2 昭和四七年九月ころ本再審の申立のための手続がなされるや、Zは希望をもつてようやく落着きをとり戻し、以来、食欲も増進して体力も増し、学校では勉強に励んで成績が向上し、放課後は幼稚園時代からの多くの友達と戸外で夢中になつて遊び廻り、その他水泳、剣道等をして健全な余暇を過ごしている。
3 もち論これには少しも年令を感じさせないほど健康なYらがZといつしよにプールに行つたり、公園等を歩いたり走つたりして、同人を適切に指導し励ましていることがあずかつているのである。
4 しかし、それでもなお、現在Zには、学校で授業を受けているとき誰か大人が教室に入つてくると、X1でないかと思つて反射的に身がすくんでしまつたり、話題が裁判のことに及ぶと偏頭痛を覚える場合があるといつた精神状態が存続しているのである。
第五 Zの主張
一 Xらの主張事実に対する認否等
以上の事実に反するXらの一切の主張を否認する。
二 Zの自由意思
1 以上のとおり、現在Zは身心とも健全に成長し、知的能力にすぐれ、道徳性は抜群であり、是非弁別の能力は十分に成熟している。
2 以上の事情では、XらよりYらのもとでの生活を選択したZの決断は主観的にも客観的にも正当であり、かつ右決断は、Yらが不当に干渉したためになされたものでなく、Z自らの判断に基づくことが明らかである。
3 前第一審判決が引用する判例(最判昭和三五年三月一五日民集一四巻三号四三〇頁)は、三才から第三者に育てられ、親権者たる実親の存在を知らずに成長し、実親との生活が可能だとの認識をもつていない子について(青山道夫「親権者の引渡請求と子の自由意思」判例評論五号一、二頁)、一三才といえども、その自由意思に基づいて第三者のもとにとどまつたものと解しえない。
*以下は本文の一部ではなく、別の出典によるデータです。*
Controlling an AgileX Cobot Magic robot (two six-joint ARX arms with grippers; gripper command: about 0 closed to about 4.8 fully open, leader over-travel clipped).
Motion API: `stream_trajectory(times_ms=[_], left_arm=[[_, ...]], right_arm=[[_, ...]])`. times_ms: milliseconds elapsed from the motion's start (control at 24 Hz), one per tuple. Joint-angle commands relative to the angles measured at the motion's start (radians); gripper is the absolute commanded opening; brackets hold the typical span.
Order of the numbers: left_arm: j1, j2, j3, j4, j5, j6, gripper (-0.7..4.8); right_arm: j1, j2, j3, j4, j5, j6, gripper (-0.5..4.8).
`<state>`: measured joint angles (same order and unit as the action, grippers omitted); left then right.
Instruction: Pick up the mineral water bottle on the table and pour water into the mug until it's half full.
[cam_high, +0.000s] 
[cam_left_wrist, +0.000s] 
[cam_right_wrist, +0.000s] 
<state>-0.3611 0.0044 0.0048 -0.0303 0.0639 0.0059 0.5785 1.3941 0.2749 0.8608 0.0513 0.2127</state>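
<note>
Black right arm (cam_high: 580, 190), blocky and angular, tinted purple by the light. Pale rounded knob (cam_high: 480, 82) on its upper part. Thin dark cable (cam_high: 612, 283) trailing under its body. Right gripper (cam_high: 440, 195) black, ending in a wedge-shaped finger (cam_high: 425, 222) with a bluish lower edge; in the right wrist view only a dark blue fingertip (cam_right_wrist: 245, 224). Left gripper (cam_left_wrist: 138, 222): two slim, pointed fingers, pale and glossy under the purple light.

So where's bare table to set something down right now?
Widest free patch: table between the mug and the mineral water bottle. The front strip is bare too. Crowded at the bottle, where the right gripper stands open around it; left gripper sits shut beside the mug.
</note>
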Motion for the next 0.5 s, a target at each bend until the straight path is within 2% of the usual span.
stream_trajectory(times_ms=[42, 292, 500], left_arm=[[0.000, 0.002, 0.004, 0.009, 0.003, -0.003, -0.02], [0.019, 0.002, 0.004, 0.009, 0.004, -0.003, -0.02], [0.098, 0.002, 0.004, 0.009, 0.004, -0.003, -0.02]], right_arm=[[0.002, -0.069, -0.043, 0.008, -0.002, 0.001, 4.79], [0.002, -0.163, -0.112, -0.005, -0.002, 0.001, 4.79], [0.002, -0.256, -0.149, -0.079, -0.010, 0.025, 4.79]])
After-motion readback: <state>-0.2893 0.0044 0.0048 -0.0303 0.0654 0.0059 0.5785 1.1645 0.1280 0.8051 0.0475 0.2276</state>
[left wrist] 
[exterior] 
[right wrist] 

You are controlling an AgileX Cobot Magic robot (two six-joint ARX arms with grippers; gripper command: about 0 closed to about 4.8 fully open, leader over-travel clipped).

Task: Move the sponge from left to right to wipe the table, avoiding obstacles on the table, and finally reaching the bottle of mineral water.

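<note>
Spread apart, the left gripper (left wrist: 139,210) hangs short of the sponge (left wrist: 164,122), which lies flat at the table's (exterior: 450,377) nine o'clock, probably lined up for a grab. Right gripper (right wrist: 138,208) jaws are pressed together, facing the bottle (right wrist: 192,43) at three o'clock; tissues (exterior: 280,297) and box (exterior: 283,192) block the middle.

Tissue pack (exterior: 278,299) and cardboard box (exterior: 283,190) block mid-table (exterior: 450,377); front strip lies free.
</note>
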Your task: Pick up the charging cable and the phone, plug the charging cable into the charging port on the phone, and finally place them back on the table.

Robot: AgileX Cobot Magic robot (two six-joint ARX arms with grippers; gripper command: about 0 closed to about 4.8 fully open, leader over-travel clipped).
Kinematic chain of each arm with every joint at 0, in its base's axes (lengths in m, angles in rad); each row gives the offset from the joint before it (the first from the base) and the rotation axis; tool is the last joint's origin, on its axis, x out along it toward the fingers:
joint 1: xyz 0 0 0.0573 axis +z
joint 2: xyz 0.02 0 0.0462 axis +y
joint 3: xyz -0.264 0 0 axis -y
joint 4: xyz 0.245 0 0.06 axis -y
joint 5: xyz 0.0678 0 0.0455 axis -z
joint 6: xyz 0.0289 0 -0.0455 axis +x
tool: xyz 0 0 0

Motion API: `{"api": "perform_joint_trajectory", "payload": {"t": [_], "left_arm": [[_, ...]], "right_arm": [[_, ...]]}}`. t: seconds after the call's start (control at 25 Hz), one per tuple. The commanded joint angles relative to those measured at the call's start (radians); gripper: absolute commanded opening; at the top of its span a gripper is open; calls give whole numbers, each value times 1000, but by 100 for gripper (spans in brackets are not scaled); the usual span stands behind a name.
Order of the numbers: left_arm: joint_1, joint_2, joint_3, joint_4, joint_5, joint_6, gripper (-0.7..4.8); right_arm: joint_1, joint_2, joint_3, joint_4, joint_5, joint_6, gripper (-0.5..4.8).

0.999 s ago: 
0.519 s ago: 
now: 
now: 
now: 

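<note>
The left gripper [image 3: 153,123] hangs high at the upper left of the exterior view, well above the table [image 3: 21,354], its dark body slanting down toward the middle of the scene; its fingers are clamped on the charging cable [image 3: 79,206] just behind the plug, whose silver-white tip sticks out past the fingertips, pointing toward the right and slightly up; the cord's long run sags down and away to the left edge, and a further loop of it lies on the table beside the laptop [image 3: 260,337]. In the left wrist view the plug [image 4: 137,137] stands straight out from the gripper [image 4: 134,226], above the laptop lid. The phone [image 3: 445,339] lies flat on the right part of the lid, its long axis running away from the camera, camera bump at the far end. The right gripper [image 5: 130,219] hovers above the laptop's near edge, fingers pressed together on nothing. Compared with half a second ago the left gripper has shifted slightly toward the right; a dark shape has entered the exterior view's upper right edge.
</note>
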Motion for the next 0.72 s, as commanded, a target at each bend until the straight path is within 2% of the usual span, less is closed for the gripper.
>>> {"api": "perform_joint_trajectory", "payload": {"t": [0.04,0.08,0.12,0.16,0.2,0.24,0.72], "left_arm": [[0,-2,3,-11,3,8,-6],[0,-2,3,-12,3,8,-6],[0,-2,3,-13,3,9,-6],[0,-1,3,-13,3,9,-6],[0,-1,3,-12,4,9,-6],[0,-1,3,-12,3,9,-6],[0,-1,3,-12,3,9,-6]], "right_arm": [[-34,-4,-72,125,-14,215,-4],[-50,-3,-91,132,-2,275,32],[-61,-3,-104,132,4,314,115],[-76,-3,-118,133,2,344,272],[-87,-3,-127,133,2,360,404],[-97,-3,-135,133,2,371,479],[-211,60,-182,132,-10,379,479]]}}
としたものである(なお、最高裁判所判例解説民事編昭和三五年度八三頁参照)。
しかしZは、幼いときから養育者Yらの外、実親たるXらの存在およびその家庭生活に触れており、さらに右Xらの監護に服して昭和四五年八月末から七か月間生活を共にし、実親の人格及び家庭生活を了知したものである。かかる生活体験からXらおよびYらに対する態度を形成したのであるから、かかる意思はZが自由に形成したものというべきである。
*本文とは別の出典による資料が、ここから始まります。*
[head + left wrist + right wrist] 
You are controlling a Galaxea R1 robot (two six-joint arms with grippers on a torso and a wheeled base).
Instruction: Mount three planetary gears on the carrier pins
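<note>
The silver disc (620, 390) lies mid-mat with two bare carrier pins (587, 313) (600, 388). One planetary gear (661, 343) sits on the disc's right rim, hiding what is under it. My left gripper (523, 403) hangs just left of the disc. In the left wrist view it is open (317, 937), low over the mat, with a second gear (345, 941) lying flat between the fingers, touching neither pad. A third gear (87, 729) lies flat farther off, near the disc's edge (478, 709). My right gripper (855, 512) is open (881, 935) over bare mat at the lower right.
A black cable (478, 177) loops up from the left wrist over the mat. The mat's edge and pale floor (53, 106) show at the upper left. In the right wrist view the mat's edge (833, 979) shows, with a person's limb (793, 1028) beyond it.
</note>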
4 そしてその意思は極めて堅固なもので、これを無視することがZの人格を根本的に否定するものであることは、「死んでもXらのもとには行かない。」と自ら述べていることからも明らかである。
3 したがつて、Zは自己の自由な意思に基づきYらのもとにとどまつているものであつて、同女らに拘束されているものでないから、Xらの主張は失当であり、その諸請求は棄却されるべきである。